Alan Greenspan just can’t stay away from the spotlight these days.
The 90-year-old, former Fed chairman, who in recent years has sounded surprisingly similar to Trump (or perhaps it’s the other way around), most notably in late June when he warned that “A Crisis Is Imminent” and urged a return to the gold standard – similar to what Trump has warned only to get bashed as a delusional, Putin-loving, conspiracy theorist – made more provocative statements today when during a conference in Washington on Tuesday evening, he said that the U.S. economic and political system could be undermined by what he called “crazies.”
Perhaps he was referring to central bankers? Alas no, instead he peddled some fiction, guaranteeing that he won’t get any holiday cards from the Obama administration:
“It is the worst economic and political environment that I’ve ever been remotely related to.”
That said, his concerns which were similar to ones he has voiced before, were valid. He said that on the economic front, the U.S. is headed toward stagflation, adding that “politically, I haven’t a clue how this comes out.”
“We’re not in a stable equilibrium,” he said. “I hope we can all find a way out because this is too great a country to be undermined, by how should I say it, crazies.”
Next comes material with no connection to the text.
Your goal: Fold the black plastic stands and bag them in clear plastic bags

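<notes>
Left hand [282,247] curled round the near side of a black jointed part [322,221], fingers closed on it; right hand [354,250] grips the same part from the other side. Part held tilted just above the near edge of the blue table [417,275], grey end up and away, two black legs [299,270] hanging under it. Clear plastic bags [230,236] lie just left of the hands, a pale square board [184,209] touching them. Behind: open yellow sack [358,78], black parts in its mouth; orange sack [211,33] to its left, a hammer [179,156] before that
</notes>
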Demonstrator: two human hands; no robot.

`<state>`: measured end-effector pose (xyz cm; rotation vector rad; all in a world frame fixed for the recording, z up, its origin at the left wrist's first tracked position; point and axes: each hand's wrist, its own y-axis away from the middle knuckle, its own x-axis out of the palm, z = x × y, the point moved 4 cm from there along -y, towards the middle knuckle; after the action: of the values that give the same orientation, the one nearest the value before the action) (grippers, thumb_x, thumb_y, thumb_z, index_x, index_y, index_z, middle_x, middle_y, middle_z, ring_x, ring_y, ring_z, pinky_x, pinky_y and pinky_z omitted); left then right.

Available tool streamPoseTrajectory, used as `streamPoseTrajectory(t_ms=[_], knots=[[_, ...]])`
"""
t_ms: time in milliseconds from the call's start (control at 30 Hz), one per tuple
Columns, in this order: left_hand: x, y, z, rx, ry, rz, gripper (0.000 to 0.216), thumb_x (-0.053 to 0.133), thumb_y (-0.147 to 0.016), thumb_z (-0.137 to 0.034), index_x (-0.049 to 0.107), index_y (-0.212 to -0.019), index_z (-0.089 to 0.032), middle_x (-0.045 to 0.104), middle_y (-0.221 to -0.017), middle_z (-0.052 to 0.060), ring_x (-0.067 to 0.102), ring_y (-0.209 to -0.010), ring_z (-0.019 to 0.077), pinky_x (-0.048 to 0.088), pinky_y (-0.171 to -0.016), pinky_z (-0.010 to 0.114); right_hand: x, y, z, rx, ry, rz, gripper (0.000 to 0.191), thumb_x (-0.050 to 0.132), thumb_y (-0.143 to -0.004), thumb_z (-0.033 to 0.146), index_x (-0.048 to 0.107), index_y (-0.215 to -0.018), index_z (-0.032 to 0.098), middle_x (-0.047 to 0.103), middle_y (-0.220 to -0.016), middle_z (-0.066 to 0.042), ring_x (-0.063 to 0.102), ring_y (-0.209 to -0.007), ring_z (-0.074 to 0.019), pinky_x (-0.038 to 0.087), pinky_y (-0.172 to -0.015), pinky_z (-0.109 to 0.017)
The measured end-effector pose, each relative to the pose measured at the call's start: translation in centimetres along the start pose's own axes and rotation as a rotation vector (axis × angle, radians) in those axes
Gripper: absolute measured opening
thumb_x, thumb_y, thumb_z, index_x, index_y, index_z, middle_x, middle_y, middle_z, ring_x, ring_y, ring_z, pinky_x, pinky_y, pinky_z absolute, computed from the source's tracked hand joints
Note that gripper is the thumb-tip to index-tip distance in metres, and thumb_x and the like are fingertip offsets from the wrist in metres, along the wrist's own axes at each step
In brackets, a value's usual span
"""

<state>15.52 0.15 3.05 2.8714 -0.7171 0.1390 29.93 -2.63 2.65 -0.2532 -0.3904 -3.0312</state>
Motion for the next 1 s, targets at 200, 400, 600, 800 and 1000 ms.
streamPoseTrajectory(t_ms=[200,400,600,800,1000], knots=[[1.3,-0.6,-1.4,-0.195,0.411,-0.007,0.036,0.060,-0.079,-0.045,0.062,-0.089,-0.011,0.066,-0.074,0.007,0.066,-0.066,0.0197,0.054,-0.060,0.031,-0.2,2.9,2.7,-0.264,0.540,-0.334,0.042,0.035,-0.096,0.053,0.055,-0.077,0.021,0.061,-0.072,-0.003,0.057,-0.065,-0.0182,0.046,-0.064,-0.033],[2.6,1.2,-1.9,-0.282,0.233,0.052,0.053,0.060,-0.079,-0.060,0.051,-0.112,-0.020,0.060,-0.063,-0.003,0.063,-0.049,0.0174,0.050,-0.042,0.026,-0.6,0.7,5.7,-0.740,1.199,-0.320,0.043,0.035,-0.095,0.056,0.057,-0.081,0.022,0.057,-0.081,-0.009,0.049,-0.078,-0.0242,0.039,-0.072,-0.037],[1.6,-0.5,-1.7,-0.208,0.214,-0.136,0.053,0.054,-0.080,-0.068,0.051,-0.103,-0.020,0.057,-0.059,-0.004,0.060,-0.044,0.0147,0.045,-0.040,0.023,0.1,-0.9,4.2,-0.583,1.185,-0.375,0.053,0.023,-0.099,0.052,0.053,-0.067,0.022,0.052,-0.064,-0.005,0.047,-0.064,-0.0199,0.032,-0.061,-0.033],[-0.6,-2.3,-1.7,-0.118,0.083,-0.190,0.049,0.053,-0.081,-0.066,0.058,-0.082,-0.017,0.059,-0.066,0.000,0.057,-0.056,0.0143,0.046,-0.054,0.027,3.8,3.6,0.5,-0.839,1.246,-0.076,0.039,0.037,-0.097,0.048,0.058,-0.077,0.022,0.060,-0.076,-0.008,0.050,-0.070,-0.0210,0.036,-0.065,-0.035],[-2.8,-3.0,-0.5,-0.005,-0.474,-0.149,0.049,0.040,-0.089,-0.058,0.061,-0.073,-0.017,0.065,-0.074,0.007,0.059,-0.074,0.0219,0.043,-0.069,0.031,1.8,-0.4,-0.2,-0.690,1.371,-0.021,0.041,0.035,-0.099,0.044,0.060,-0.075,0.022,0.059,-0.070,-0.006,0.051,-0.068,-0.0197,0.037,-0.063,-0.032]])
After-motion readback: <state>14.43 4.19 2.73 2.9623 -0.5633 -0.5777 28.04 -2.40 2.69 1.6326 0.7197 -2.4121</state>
So who was he referring to? It was unclear: Greenspan, who served from 1974-1977 in the Republican presidential administration of the late Gerald Ford, declined to comment on Wednesday when asked whom he was referring to. We are confident every readers can come up with their own answer.
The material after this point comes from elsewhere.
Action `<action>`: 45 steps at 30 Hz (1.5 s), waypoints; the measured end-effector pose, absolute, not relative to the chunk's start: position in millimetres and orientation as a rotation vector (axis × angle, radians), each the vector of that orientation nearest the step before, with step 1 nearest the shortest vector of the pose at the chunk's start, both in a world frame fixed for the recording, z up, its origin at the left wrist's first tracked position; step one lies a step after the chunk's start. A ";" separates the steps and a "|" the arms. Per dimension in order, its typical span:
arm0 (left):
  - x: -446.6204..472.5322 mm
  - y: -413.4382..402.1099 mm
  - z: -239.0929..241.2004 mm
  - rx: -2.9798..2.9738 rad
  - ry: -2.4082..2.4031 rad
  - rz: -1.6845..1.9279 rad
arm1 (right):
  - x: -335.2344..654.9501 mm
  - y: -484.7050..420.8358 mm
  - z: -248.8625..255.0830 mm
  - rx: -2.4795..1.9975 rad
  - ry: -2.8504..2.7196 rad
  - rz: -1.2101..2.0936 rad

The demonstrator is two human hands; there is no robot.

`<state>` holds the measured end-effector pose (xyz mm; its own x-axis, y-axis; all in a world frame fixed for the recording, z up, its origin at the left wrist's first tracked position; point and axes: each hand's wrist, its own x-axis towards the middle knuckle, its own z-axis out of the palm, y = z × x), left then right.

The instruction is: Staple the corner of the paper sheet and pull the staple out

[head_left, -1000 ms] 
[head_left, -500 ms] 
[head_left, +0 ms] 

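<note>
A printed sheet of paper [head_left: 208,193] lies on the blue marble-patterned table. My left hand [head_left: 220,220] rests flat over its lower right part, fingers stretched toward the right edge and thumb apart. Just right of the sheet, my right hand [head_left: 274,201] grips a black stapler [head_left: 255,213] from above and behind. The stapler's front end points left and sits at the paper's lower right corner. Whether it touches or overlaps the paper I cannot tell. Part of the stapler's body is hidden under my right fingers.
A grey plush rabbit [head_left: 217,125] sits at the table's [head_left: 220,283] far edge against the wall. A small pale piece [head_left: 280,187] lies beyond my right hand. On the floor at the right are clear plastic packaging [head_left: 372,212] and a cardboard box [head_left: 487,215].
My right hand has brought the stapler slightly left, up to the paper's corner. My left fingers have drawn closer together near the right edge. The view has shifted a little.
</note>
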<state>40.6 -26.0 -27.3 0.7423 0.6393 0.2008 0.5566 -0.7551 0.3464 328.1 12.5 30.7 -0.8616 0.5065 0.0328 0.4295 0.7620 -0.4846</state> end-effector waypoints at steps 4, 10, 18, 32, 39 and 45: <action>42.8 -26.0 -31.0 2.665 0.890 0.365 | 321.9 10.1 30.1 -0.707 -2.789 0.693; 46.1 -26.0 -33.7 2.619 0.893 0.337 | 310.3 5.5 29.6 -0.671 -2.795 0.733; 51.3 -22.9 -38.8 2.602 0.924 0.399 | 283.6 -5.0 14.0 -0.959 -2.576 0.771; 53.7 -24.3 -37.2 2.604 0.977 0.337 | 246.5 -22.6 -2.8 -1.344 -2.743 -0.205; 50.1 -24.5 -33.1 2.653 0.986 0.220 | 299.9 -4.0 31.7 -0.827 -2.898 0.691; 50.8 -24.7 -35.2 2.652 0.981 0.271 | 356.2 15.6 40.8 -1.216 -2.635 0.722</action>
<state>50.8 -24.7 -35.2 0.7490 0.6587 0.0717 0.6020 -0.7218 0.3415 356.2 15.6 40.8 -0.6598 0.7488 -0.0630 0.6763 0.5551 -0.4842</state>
In his comments on Tuesday, Greenspan traced the rise of populism in the U.S. all the way back to 1896, when William Jennings Bryan gave his “Cross of Gold” speech at the Democratic Party national convention opposing the gold standard. We find it ironic that even a converted central banker such as Greenspan is willing to admit that record wealth inequality and populist anger are the result of the collapse of the gold standard, especially since it was this website which first proposed precisely that in an article titled “Why the 1% hates the gold standard”, that it was Nixon’s end of the gold standard in August 1971 that launched the unprecedented income growth for the 1% at the expense of 90% of the population.
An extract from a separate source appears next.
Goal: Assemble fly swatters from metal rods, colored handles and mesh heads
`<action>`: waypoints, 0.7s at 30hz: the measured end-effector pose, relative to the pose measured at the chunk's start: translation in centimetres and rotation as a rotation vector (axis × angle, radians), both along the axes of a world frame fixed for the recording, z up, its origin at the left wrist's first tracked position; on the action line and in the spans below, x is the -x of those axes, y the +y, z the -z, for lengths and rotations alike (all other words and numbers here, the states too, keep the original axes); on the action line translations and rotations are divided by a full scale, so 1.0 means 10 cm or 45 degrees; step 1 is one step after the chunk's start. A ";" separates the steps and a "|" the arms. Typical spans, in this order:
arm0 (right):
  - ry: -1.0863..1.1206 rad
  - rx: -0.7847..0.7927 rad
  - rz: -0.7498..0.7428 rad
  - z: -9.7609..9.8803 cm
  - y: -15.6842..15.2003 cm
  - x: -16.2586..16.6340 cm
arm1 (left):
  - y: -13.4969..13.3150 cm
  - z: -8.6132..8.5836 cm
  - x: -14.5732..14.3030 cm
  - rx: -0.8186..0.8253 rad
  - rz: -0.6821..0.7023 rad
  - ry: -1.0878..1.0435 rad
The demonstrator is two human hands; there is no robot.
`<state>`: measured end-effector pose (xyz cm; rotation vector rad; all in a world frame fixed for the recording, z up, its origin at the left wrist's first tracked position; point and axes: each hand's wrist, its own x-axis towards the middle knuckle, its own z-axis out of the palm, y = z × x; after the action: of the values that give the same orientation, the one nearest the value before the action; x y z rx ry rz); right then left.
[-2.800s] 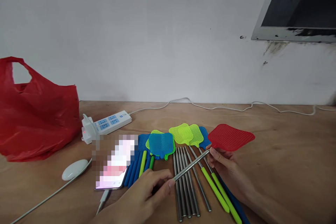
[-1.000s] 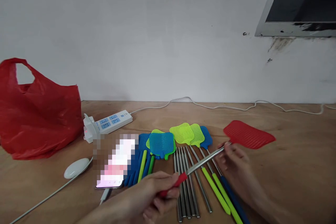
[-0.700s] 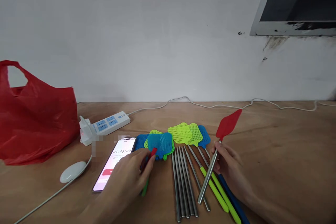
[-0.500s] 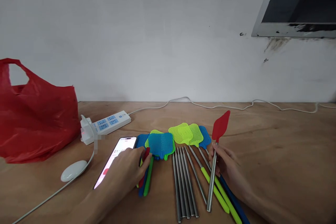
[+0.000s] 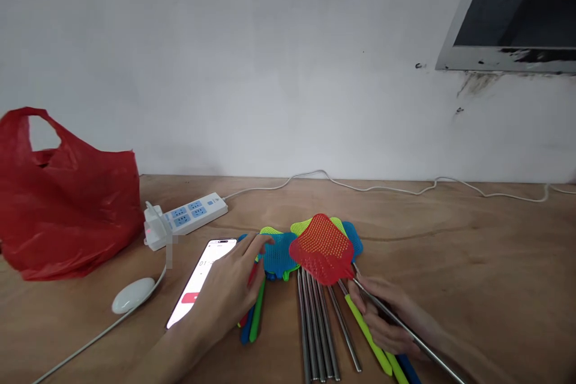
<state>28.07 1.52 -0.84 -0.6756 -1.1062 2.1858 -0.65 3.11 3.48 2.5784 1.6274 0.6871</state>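
Observation:
My right hand [image 5: 389, 318] is closed on the steel rod [image 5: 407, 330] of a red fly swatter, whose mesh head [image 5: 322, 248] hovers over the lime and blue swatters [image 5: 353, 239] lying on the wooden table [image 5: 472, 264]. My left hand [image 5: 229, 288] lies flat, fingers stretched, on a bundle of red, green and blue handle sleeves [image 5: 252, 312] beside a blue swatter head [image 5: 278, 254]. Several bare steel rods [image 5: 315, 330] lie between my hands.
A lit phone [image 5: 198, 279] lies just left of my left hand. Further left are a white mouse [image 5: 133, 294], a white power strip [image 5: 186, 216] and a red plastic bag [image 5: 63, 198]. A white cable [image 5: 382, 188] runs along the wall. A dark screen [image 5: 517, 12] hangs at upper right.
The red sleeve came off the rod and my left hand carried it to the sleeve bundle. My right hand swung the red swatter head leftwards, over the other swatter heads.

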 end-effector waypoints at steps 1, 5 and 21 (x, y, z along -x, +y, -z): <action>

While we were not present, we are confident Greenspan also failed to observe just how instrumental the institution he formerly headed for nearly three decades has been in bringing the US to the tipping point between populism and civil war.
Greenspan repeated his concern on Tuesday that increased government spending on social security and healthcare are crowding out private investment and leading to slower economic growth. He bemoaned the fact that neither presidential candidate was talking about reining in those expenditures.
“Nobody wants to discuss it” for fear of a political backlash, he said.
But why discuss it when any – and every – politician knows that they can just tell the Fed chair du jour to “get to work” and print some more money, leaving the truly important and politically unpleasant decisions for the next administration.